Brian LivingstonBy Brian Livingston

Is one day of the month better than the others for you to shift from one ETF to a different one? We now have hard data to give us an answer.

Felix Bertram, the CEO of Turing Trader, has run simulations of reallocating the ETFs in the Mama Bear and the Papa Bear. At my request, he used the prices of actual ETFs back to 2007 and switched each portfolio to the strongest funds on the first trading day of each month, the second day, and so forth.
The last trading day of the month
Figure 1. Reallocating the Mama Bear into the three strongest funds on the last trading day of the month would have outperformed trading on the other days. Source: TuringTrader.com.
Reallocation is the process of selling one ETF that hasn’t performed in the top three lately, and replacing it with another ETF that’s performed better. This shouldn’t be confused with rebalancing, which means buying and selling funds to return them to their original proportion in the portfolio. Muscular Portfolios don’t require rebalancing unless one fund is more than 20% off its desired one-third weight. (See Chapter 18 of the book.)

Figure 1 shows that reallocating the Mama Bear Portfolio at the close of the last trading day of each month would have turned $1,000,000 into $4,032,000. Choosing any other day of the month would have produced less gain. If you chose (by bad luck) the worst day, your million would have turned into only $2,758,000.

Allocating on the bad-luck day would have given you less ending value than holding the crash-prone S&P 500 (ETF symbol SPY). As we saw in TuringTrader.com’s data in the July 17 newsletter, the index including dividends turned $1,000,000 into $2,961,000 in this period. Reallocating the Mama Bear at the end of each month would have given you 36% more.
Why would one day be any better than the others?

The reason why portfolios that are reallocated on the last trading day of the month might do better than those traded on other days comes down to calendar effects.

These are the long-term tendencies for US equities to perform better in certain days, weeks, or months. For example, it’s often said that stocks gain more in November through April than they do in May through October. “Sell in May and go away” was a good rule in the 1930s, but it’s lost most of its usefulness since then, according to a CXO Advisory Group analysis.
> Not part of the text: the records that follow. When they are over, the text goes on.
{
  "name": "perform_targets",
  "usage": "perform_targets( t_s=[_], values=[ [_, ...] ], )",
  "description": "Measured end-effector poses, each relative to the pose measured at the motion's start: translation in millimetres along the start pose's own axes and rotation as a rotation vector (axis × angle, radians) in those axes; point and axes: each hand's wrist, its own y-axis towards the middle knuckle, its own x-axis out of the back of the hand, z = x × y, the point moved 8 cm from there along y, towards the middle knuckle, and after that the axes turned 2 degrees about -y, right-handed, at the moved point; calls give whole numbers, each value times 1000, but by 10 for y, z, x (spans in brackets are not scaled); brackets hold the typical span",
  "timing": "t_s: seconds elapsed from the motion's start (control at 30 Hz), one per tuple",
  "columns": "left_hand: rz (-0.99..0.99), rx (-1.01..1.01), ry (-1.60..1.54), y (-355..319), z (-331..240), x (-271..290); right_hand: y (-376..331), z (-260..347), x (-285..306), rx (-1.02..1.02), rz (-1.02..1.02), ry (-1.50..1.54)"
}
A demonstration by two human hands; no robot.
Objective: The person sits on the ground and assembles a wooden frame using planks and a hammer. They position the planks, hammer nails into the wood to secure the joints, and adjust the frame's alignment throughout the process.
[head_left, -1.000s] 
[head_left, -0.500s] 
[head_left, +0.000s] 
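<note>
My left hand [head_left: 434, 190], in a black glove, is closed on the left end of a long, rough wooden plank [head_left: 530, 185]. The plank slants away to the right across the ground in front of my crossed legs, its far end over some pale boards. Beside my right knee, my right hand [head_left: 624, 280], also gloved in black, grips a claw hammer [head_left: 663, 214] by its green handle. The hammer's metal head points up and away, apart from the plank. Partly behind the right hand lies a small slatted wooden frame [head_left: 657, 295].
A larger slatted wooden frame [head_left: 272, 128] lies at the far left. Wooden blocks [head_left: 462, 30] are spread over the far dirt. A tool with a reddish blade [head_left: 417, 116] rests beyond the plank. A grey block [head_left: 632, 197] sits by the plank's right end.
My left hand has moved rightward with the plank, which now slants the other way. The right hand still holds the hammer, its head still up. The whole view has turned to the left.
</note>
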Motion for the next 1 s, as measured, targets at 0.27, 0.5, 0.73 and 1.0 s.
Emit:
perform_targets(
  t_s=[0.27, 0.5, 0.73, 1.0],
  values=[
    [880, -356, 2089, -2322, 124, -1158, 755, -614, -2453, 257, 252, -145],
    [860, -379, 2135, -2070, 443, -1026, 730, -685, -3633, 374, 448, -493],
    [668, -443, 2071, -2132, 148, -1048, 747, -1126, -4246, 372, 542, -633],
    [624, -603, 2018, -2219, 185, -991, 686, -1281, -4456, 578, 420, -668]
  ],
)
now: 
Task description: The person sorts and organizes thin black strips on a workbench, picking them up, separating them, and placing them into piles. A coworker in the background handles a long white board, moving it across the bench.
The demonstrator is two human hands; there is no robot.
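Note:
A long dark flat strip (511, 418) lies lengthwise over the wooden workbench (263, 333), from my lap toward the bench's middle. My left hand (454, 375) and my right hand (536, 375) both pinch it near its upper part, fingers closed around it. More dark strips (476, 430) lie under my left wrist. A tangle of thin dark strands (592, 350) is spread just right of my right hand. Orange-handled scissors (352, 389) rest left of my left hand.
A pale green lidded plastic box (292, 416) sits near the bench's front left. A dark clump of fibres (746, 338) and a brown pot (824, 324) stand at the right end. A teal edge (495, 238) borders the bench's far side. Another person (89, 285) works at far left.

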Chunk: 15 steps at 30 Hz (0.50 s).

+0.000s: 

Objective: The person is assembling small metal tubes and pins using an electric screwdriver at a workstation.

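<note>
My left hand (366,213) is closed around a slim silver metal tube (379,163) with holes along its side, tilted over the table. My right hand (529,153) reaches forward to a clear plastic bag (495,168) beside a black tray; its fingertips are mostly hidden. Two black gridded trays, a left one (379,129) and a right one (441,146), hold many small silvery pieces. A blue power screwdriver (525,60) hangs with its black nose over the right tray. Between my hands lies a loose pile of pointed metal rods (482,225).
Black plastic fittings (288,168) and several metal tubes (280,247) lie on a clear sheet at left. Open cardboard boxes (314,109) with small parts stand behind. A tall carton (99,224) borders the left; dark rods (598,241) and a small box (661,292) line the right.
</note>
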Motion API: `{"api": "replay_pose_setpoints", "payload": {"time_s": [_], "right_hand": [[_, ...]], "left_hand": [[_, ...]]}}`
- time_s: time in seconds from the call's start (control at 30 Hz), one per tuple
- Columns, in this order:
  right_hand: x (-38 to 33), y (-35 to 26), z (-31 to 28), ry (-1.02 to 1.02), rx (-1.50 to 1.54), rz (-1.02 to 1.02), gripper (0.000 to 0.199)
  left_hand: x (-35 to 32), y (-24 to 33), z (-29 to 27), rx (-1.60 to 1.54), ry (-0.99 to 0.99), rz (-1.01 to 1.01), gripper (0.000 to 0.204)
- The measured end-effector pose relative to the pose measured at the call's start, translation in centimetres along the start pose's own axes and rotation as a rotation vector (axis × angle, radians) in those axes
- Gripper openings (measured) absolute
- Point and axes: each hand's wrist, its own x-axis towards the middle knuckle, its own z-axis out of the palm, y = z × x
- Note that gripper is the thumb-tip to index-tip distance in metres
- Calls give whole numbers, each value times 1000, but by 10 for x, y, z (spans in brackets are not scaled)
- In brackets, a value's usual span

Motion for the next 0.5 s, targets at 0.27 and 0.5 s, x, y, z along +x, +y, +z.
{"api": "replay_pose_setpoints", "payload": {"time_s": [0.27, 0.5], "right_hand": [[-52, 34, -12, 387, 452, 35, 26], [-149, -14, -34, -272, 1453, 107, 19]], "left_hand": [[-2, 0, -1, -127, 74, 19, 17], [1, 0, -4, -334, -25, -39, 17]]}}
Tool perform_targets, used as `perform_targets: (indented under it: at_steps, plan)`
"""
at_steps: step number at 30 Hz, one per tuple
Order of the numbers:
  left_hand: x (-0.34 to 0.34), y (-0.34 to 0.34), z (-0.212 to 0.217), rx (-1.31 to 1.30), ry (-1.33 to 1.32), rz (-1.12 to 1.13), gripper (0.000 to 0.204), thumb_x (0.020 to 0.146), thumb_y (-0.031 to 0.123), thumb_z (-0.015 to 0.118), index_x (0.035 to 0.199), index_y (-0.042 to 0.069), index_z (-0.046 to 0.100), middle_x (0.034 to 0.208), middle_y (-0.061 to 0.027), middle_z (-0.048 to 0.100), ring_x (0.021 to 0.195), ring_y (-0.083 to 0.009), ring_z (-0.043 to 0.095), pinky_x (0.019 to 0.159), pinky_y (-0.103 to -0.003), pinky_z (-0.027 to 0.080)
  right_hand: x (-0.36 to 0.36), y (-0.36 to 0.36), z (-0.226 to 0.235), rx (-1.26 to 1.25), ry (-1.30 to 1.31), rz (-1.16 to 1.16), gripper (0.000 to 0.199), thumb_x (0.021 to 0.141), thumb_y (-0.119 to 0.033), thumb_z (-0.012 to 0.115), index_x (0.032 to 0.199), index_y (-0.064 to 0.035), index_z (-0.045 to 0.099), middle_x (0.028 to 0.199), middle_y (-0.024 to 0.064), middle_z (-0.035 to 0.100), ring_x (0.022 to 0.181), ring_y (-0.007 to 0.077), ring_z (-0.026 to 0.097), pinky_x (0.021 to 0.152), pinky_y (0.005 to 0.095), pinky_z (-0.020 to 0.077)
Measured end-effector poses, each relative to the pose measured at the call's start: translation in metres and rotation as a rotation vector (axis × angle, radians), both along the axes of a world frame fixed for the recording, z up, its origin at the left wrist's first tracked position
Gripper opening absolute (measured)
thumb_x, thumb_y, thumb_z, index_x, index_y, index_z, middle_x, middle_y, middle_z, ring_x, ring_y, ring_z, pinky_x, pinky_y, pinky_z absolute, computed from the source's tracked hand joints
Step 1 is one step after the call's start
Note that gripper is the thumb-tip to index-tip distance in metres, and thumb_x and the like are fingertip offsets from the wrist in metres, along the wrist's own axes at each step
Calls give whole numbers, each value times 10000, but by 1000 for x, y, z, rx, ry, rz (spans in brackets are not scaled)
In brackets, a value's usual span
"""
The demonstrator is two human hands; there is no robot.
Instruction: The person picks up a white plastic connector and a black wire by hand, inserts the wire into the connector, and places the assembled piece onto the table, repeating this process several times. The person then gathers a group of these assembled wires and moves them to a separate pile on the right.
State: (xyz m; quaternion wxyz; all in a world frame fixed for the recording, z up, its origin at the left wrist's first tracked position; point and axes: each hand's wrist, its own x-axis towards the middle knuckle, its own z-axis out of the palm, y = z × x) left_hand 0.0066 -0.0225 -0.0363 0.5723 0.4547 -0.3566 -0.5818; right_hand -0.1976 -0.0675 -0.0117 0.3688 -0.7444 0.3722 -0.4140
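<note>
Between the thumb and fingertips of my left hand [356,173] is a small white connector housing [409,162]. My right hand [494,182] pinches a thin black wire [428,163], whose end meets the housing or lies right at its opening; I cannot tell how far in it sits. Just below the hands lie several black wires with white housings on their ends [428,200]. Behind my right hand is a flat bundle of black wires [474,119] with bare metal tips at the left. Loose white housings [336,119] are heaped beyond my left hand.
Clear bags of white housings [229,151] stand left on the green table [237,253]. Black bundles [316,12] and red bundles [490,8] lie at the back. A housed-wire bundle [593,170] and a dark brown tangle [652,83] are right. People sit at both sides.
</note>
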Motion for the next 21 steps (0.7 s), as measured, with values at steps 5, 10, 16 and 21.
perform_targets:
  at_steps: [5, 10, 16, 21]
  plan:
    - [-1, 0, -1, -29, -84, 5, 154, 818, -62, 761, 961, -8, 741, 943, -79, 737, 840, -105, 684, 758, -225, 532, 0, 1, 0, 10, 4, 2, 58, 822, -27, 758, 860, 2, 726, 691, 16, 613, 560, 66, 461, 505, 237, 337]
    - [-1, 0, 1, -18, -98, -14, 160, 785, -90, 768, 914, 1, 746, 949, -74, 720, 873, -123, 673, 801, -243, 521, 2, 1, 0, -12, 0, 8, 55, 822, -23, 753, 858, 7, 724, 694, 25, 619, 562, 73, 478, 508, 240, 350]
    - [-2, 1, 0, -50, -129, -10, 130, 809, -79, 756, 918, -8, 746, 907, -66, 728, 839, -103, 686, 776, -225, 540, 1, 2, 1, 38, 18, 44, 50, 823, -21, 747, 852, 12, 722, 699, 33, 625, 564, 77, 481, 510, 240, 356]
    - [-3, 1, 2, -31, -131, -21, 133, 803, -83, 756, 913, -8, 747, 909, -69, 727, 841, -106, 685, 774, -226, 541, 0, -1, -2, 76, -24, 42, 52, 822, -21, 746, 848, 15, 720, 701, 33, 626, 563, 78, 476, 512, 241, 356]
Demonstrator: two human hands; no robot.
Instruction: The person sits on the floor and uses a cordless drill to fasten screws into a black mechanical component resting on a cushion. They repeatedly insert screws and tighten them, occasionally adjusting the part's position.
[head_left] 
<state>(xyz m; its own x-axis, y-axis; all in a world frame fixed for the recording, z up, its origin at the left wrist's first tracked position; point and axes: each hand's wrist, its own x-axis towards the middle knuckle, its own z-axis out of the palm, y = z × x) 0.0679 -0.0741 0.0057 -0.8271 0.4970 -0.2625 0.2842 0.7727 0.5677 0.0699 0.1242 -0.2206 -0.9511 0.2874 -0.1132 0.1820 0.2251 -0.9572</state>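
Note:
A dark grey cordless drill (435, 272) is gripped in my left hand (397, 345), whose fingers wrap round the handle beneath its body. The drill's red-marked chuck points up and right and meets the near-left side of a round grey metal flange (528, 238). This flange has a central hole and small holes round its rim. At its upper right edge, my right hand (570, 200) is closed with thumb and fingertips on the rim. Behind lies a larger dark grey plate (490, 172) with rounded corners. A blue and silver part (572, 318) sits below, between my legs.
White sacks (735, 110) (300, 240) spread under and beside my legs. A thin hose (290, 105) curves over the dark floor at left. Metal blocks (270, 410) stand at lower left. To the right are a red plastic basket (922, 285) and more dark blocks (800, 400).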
One calendar effect that remains strong is that US equities tend to perform well just before and just after the first trading day of the month. This is called the turn-of-the-month effect. (See McConnell and Xu, 2008; Marchewka, 2014.)

Perhaps you get (on average) a better price on any ETF you decide to sell around the end of the month. Conversely, any strong-momentum ETF you buy at the end of the month may just be beginning its run, which could continue for months.

I call this the “high-tide effect.” Say you’re trying to jump from one rowboat to another. It may be easier when the water is high and stable. When the water is low and uneven, your effort could land you in the drink.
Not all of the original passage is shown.